- **Work to be completed**
Repeat the records below line by line, exactly, finishing on the line that contains "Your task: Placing".

- **Saved data entries**

»»

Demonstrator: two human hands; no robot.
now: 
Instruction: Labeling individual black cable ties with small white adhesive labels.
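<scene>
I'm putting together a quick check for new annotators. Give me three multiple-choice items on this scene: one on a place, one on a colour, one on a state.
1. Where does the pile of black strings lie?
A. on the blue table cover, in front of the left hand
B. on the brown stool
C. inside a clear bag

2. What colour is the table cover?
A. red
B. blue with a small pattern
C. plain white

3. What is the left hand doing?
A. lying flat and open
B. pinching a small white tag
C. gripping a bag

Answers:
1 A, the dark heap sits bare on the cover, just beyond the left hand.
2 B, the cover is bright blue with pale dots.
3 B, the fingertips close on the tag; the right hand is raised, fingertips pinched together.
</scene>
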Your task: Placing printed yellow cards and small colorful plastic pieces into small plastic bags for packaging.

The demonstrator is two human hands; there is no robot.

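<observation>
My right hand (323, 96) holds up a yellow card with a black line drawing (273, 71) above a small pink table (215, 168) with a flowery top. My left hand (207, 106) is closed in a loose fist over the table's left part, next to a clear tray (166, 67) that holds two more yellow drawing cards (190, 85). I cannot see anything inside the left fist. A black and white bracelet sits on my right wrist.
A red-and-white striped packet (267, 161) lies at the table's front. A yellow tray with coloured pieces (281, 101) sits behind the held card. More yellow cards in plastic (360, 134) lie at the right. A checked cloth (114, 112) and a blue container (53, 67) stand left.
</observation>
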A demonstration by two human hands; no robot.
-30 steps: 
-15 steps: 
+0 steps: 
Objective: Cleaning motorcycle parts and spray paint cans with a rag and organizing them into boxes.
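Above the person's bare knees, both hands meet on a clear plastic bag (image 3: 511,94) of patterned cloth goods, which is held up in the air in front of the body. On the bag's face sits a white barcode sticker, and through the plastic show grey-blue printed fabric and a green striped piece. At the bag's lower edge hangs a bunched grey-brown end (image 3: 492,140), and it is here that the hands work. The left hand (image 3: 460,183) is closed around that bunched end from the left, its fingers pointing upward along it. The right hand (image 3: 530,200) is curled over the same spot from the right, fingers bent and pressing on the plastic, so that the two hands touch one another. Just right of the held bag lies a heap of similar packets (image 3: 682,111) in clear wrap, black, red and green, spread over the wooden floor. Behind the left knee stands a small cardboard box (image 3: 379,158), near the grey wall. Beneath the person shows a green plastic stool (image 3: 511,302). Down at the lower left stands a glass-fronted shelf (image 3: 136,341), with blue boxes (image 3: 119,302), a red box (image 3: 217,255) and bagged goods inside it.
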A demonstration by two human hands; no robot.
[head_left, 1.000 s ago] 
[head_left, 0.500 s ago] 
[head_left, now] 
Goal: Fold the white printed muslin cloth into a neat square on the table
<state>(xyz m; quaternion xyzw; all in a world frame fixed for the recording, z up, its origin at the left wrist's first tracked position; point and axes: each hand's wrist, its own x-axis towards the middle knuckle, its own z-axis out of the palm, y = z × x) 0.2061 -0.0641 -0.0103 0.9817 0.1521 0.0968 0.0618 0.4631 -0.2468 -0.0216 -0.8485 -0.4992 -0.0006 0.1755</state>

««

- **Result**
Demonstrator: two human hands; no robot.
now: 
Instruction: Labeling individual black cable ties with small white adhesive labels.
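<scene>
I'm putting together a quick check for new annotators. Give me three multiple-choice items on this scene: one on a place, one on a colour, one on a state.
1. Where does the pile of black strings lie?
A. on the blue table cover, in front of the left hand
B. on the brown stool
C. inside a clear bag

2. What colour is the table cover?
A. red
B. blue with a small pattern
C. plain white

3. What is the left hand doing?
A. lying flat and open
B. pinching a small white tag
C. gripping a bag

Answers:
1 A, the dark heap sits bare on the cover, just beyond the left hand.
2 B, the cover is bright blue with pale dots.
3 B, the fingertips close on the tag; the right hand is raised, fingertips pinched together.
</scene>
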Your task: Placing printed yellow cards and small colorful plastic pieces into small plastic bags for packaging.

Nothing more remains for this exercise.